You have to understand, I'm just looking for a bit of instant karma. I need to pass on the good fortune I've had finding and listening to good music that's really changed my life. Getting to write whatever I want every week for a whole semester is something I've been dreaming of for years.
Music was the obvious choice. What I really want to bring readers and music aficionados is the best music on this planet, music that actually has the ability to do some good in this world, for you individually and for society as a whole.
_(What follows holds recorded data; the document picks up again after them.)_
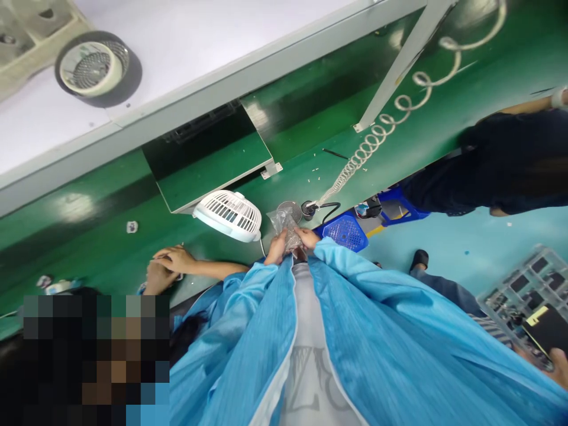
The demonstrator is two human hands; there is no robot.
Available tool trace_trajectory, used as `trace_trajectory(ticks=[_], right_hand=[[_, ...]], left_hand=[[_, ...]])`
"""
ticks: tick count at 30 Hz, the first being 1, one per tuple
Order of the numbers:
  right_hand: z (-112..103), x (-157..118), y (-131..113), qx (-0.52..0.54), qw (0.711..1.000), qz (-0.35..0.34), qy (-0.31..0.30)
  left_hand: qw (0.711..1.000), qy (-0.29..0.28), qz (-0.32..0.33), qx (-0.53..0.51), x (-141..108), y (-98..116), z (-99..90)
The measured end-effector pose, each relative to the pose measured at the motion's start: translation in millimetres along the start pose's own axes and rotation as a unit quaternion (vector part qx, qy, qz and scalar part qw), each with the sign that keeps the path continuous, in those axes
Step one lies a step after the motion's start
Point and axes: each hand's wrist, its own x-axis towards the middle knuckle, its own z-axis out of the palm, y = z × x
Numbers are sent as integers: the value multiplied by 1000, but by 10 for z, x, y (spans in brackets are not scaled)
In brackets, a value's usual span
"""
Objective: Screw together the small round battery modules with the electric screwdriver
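Note:
A clear plastic bag (291, 236) with small, greyish-brown contents sits between my two hands, close to my body. My left hand (277, 247) grips its left side, and my right hand (307, 238) pinches the right side. What exactly lies inside the bag is too small to make out. Just beyond the bag is a round mesh-like disc (290, 210). Beside that stands a dark round fitting (308, 209) at the end of a coiled hose. To the left of my hands is a white caged fan (231, 216), tilted over.
The coiled hose (370, 142) runs up to the right. A white shelf (213, 35) crosses above the green bench, carrying a round ring-shaped part (91, 66). A person's hands (171, 263) rest at left. Blue stools (344, 232) and another person in dark clothes (501, 160) are at right.

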Motion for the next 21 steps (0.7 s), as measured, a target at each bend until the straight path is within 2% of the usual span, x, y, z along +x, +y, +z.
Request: trace_trajectory(ticks=[6, 13, 21], right_hand=[[14, 6, 1, 23, 1000, -6, 2], [60, -45, 14, 22, 999, -17, 21], [33, -74, -75, -4, 998, -13, 63]], left_hand=[[1000, 14, 6, 10, 125, -33, -29], [1000, 11, 12, -10, 117, -75, -69], [999, -15, -20, -42, 174, -59, -69]])
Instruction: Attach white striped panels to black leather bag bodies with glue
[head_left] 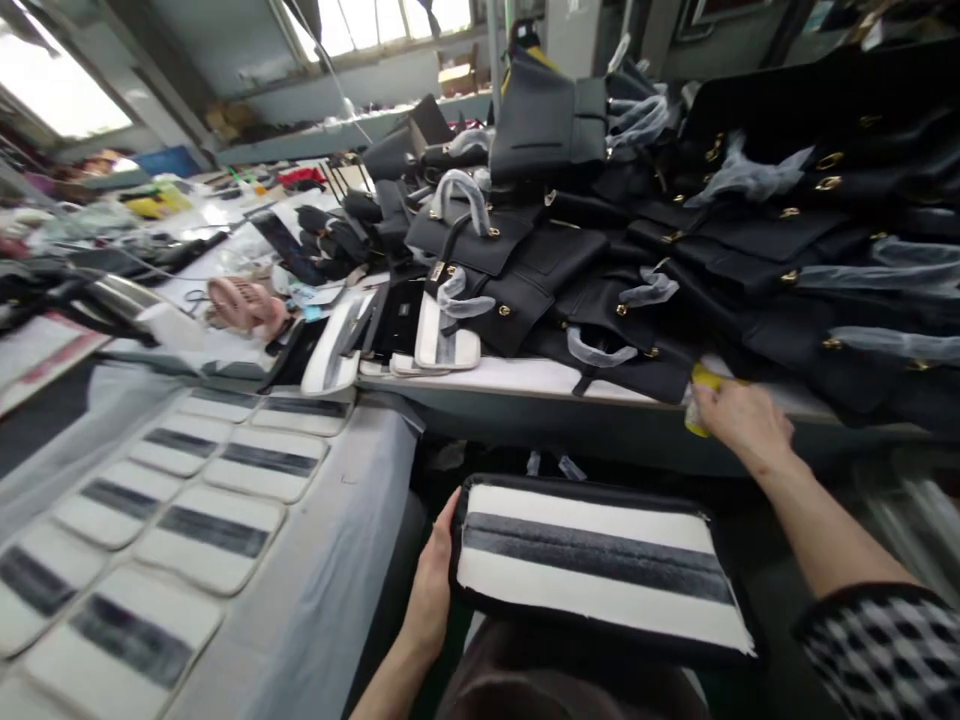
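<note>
A rectangular black-edged bag piece [589,565] lies across my lap, its face white with a dark grey stripe along the middle. My left hand [433,570] grips its left end, thumb at the upper corner. At the table's front edge, below the black handbags, my right hand [739,420] is closed round a small yellow object [697,400] with a pale, clear-looking part. Its exact kind is hard to make out. To my left, several white panels [214,535] with dark stripes lie in rows on a covered table.
Black handbags [555,255] with wrapped handles are heaped along the long table ahead, some close to its front edge [525,378]. Striped white panels [448,335] and a pink fan-like object [244,305] lie left of them. A pale sheet [330,570] covers the left table.
</note>
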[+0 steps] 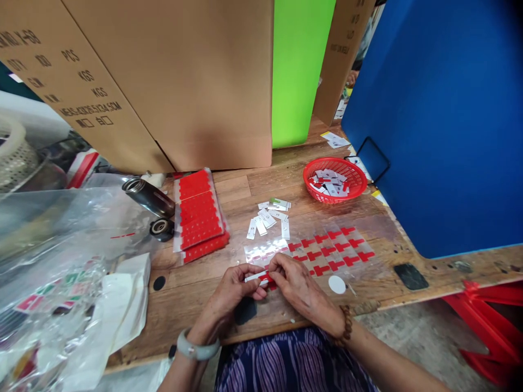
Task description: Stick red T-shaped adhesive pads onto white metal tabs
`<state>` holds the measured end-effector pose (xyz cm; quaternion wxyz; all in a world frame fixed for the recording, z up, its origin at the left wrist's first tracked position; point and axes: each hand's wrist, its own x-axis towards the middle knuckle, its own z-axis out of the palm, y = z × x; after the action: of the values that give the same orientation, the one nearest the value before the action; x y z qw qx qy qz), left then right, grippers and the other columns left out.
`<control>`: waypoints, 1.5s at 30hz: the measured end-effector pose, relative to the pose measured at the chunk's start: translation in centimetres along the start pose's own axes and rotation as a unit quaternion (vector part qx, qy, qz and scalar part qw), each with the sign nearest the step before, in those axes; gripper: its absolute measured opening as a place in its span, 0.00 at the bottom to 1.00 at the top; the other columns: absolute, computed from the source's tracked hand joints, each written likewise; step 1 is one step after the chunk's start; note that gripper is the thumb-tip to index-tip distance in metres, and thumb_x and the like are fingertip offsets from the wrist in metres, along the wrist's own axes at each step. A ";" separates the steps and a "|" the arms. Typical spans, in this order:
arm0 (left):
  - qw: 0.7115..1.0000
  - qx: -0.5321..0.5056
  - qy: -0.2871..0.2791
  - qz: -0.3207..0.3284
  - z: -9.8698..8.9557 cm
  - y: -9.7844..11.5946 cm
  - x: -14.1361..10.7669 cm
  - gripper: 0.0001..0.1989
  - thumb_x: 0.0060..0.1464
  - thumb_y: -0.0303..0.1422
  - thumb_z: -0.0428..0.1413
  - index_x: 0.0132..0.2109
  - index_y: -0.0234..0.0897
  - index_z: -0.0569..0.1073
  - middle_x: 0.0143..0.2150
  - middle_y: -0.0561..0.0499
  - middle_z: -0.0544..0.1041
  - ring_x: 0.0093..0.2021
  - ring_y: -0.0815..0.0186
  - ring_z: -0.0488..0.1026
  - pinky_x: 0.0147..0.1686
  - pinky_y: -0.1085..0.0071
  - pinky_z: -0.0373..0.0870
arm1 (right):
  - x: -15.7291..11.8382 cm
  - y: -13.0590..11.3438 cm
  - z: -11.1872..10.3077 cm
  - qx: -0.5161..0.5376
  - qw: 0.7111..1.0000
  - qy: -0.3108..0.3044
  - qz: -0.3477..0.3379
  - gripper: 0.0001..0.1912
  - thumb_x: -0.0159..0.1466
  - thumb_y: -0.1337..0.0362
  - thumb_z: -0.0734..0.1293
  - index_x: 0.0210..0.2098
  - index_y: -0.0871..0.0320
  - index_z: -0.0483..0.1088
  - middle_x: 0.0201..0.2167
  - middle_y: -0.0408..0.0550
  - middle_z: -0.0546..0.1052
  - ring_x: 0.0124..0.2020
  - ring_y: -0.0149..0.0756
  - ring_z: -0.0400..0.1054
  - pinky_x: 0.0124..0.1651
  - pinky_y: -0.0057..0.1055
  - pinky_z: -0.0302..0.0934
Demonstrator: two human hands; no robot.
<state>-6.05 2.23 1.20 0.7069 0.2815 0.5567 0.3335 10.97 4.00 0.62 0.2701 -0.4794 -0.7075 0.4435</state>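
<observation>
My left hand (235,291) is closed on a small white tag (255,276) near the table's front edge. My right hand (292,280) pinches a red piece (266,279) against the tag's right end. Beneath and right of the hands lies a clear sheet with rows of red T-shaped stickers (328,251). Beyond the hands, several white tags (267,218) lie in a loose pile, one with a green part. A red basket (359,190) farther back on the right holds more white tags with red pieces.
Stacked red sticker sheets (200,209), a dark flask (151,198) and its cap (162,230) stand left. Plastic bags (61,283) cover the far left. Cardboard (196,81), a green panel (300,71) and a blue panel (445,130) border the wooden table (183,305).
</observation>
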 end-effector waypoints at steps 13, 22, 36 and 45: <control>1.000 0.012 -0.005 0.005 0.0 -0.2 0.2 0.20 0.41 0.30 0.65 0.43 0.26 0.74 0.25 0.46 0.79 0.23 0.70 0.74 0.26 0.79 0.69 | -0.2 -0.8 0.1 -0.059 0.998 0.013 0.004 0.08 0.62 0.74 0.59 0.30 0.56 0.62 0.29 0.42 0.69 0.33 0.34 0.63 0.38 0.31 0.54; 1.000 -0.008 0.017 -0.001 -0.4 -0.4 0.2 0.20 0.40 0.30 0.65 0.43 0.27 0.72 0.26 0.45 0.79 0.22 0.71 0.73 0.25 0.79 0.68 | 0.9 1.5 -1.4 -0.023 0.995 0.097 0.017 0.08 0.61 0.68 0.62 0.42 0.58 0.64 0.35 0.48 0.70 0.35 0.37 0.64 0.39 0.34 0.59; 0.998 0.046 -0.034 0.031 1.4 0.6 -0.5 0.21 0.39 0.38 0.66 0.39 0.28 0.74 0.28 0.47 0.78 0.22 0.71 0.71 0.25 0.76 0.67 | 0.7 2.4 -0.2 0.358 0.909 -0.137 0.163 0.18 0.55 0.51 0.69 0.26 0.61 0.65 0.20 0.41 0.72 0.15 0.25 0.64 0.20 0.22 0.55; 0.968 0.130 0.134 0.165 -1.0 -2.3 2.4 0.29 0.41 0.49 0.60 0.46 0.33 0.70 0.36 0.44 0.78 0.35 0.60 0.76 0.35 0.66 0.73 | 4.8 2.0 -9.2 0.516 0.839 0.155 0.074 0.17 0.50 0.56 0.75 0.30 0.60 0.69 0.26 0.43 0.76 0.23 0.25 0.69 0.30 0.22 0.64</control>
<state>-6.27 2.72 -2.26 0.5181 0.4117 0.6308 0.4052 17.41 12.11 2.88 0.5509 -0.3842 -0.2870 0.6830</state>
What we're going to try to do is make something great happen, find one band or song or moment or experience that will make you stop in your tracks and change your whole paradigm. I know it's a lofty goal, but I am consoled by the fact that even if I fall short, at least I know I gave some complete strangers something good to listen to and a look inside my life.
I'm assuming that you know of John Lennon. Integral part of the Beatles, married Yoko Ono, he was the supreme hippie, and was taken on Dec. 8, 1980; all that's background info. But do you really know who John Lennon is? I mean, aside from "Imagine," "Happy Xmas (War is Over)," "Give Peace A Chance" and his other, more popular songs.
Intuition tells me that if he were around today Lennon would acknowledge that the stuff that he did with the Beatles wasn't his best. It's great pop stuff and revolutionary for its time, but Lennon was set to write in his second career as a solo artist and later, with Ono.
Oh, Yoko. She did so much for Lennon as an artist. His realization that "everything is clearer when you're in love" inspired the man who craved so much attention in his early years to tell us where our attention, as a society, needed to go. If you really listen to Lennon, his writing on peace and love and jealousy and religion hits you in a place few can reach because of the way he used words. Check out the track "God" on Plastic Ono Band. It's one of Lennon's most pointed songs, yet you can't disagree with the man because he says it so beautifully. God is a concept / by which we measure / our pain, and later, I just believe in me / Yoko and me / and that's reality. It should be the theme song for the new generation of atheists and nonbelievers.
I love the newest step by Ono to keep Lennon's ideas alive. To honor her husband on the 25th anniversary of his death, Ono released the rights of the entire Lennon collection to Amnesty International. Its current project, Make Some Noise, showcases classic Lennon songs recorded by contemporary artists such as The Postal Service and Maroon 5. The motto for the project, "music can change the world, but only with your voice," fits Lennon's message perfectly.